• TASK STATEMENT:
An exact copy of the listing below is required, minus its pictures.

◆ ◆ ◆ ◆ ◆ ◆ ◆

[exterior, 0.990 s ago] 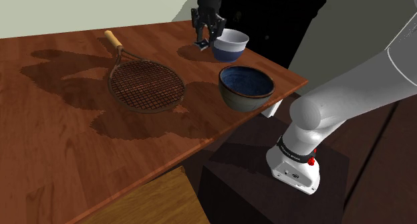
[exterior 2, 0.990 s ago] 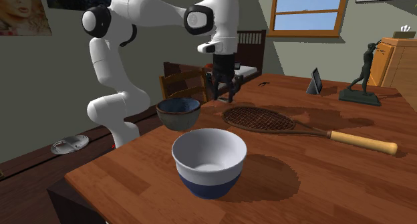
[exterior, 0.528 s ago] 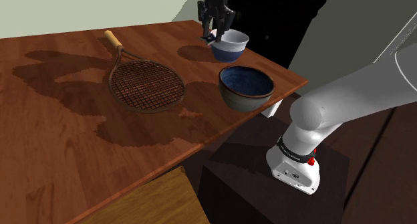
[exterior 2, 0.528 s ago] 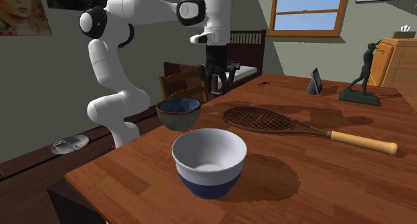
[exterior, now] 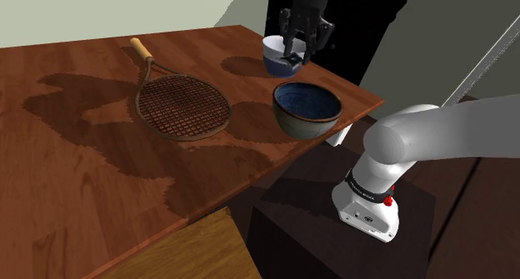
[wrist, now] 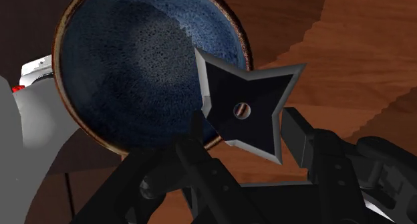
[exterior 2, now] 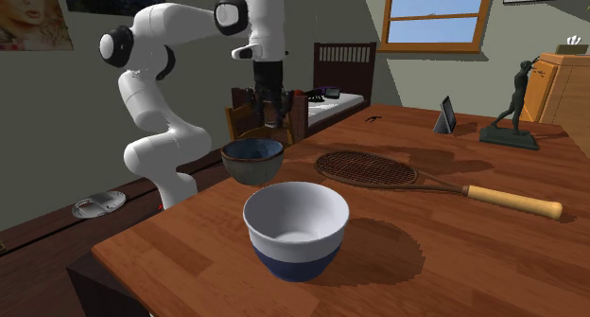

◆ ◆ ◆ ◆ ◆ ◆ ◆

• WRITTEN SOLUTION:
[exterior, 0.990 s ago] 
[exterior 2, 0.990 s ago] 
[exterior, 0.528 s ago] 
[exterior 2, 0.528 s ago] 
[exterior, now] 
[wrist, now] 
[exterior 2, now] 

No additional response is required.